Я сказал, что война единственное лекарство от разрыва между идеей государства и идеей денег. Но владельцы денег с помощью Бисмарка, приведшей к этому разрыву, видят во мне провозвестника войны любой ценой.

Я пел псалом восхваления войне, слушал Аполлона, непревзойденного бойца — «Звон отлетает от натянутого лука» («Илиада» Гомера). Но никогда не доказывал, что Аполлон и солдаты пива и сосисок с биржи — одно и то же.

Евреи были первыми, что превратили традиции отцов в универсальные. Они опередили меня, совершив революцию Коперника в мире мышления — ставшую ценностью ценностей.

Так как я представил себя исполняющим обязанности Бога, я обвинен в грандомании, оскорбляющей имя небес. Но реально мои посягательства слишком скромны, и грандомания моя, по сути, обратная сторона моей неполноценности.

Из всех книг Священного Писания — Первая книга Самуила (Шмуэль Алеф) в первых своих главах произвела на меня самое глубокое впечатление. В определенном смысле можно сказать, что она вела меня к важным духовным основам моей жизни.

Я имею в виду голос Бога, который вырывает из сна юношу-пророка три раза, и каждый раз Самуил удивляется, думая, что это голос Илия, спящего рядом с ним во дворце. После третьего оклика, когда Илий понял, что этот чудо-юноша призван к высшему служению, которое ему предстоит совершать в зале жертвенника в Шило, он обращается к нему путем пророчества. У меня не было Илии (и даже хотя бы одного Шопенгауэра), когда посетило меня подобное откровение на пороге зрелости.

Под влиянием Самуила я создал Заратустру, так же, как в будущем произвел замену гиганта Вагнера на маленького Петера Гаста, который внешне был невероятно похож на властителя Байрейта.

Случайно ли то, что Фёрстер был не только антисемитом, но и любителем Вагнера, антисемита из антисемитов, о котором идет молва, что он родился от отца-еврея? Неужели и мои возражения против евреев происходят из того же скрытого источника?

По всем причинам Элизабет могла выйти замуж только за такого клятвенного антисемита, как Фёрстер, — человека абсолютно иного, чем я, чтобы не размножилось и расплодилось кровосмешение в постели с ним.

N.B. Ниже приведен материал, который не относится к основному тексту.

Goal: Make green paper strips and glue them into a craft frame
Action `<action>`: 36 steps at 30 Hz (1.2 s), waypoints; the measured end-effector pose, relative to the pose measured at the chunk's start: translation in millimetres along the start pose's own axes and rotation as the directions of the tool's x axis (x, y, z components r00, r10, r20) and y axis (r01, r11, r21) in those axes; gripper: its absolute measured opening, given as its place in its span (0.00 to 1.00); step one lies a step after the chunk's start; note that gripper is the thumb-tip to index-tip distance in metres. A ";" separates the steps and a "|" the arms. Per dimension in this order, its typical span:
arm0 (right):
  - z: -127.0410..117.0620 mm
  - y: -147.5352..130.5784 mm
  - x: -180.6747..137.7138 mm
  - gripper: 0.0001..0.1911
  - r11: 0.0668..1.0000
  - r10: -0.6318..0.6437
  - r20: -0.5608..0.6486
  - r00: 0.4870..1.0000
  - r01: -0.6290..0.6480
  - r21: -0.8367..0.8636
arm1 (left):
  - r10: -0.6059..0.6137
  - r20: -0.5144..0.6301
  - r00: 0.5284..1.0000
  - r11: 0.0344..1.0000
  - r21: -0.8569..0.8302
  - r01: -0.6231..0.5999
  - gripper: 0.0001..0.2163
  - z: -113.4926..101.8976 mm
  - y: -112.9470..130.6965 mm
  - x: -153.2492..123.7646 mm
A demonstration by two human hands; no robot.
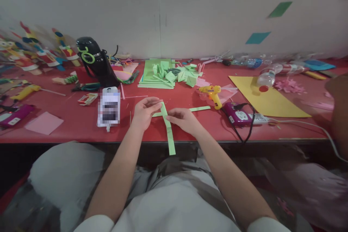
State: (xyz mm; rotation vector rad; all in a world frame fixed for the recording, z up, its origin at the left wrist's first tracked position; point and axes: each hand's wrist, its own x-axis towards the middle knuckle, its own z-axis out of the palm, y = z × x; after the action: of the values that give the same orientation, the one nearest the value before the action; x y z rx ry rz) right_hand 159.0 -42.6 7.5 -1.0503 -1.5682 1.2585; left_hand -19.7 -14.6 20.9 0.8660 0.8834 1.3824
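Two light green paper strips cross at the near edge of the red table [81, 127]. One strip [170, 137] runs down past the table edge toward my lap; the other strip [199, 108] lies flat, pointing right. My left hand [145, 110] pinches the top of the hanging strip at the crossing. My right hand [183, 119] presses fingers on the crossing from the right, closed on the paper.
A yellow glue gun [213, 94] and a purple power strip [239, 114] lie right of my hands. Folded green paper pieces [168, 74] are piled behind. A yellow sheet [269, 98], plastic bottles [272, 72], a phone [109, 107], a black bottle [94, 58] and paper craft figures [40, 54] surround.
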 end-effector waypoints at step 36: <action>2.0 2.4 -4.8 0.15 0.999 -0.014 -0.129 0.992 0.020 0.045 | 0.230 -0.038 0.972 0.900 0.389 -0.198 0.14 3.9 -11.8 -0.4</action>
State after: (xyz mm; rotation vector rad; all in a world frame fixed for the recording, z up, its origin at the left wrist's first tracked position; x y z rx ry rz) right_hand 158.7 -47.4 4.3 -1.0652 -1.4409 1.1862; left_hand -11.1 -15.1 12.0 1.2423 1.1755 1.4664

Если мне удастся когда-нибудь вырваться из этого богоугодного заведения и поговорить по душам с кем-либо, который даст мне бумагу и карандаш, тогда мне удастся написать об Эмпедокле даже лучше, чем я написал о Заратустре.

Я все еще удивляюсь, как вышел из-под моей руки Заратустра таким, каким вышел. Он абсолютно чист и невинен.

Если бы в физическом мире существовала какая-либо справедливость, Фёрстер бы замерз в водах, которые дали мне столько тепла. В конце концов, когда мы предстали лицом к лицу друг с другом, я обнаружил, что, подобно ползающему в прахе, червь-человек выглядит в лучшем своем виде, когда извивается.

Не я, а Павел и Лютер, великие в уничтожении принципов морали, научили глубоко верующих христиан убивать, лгать, красть и выйти чистыми из-под мести Яхве.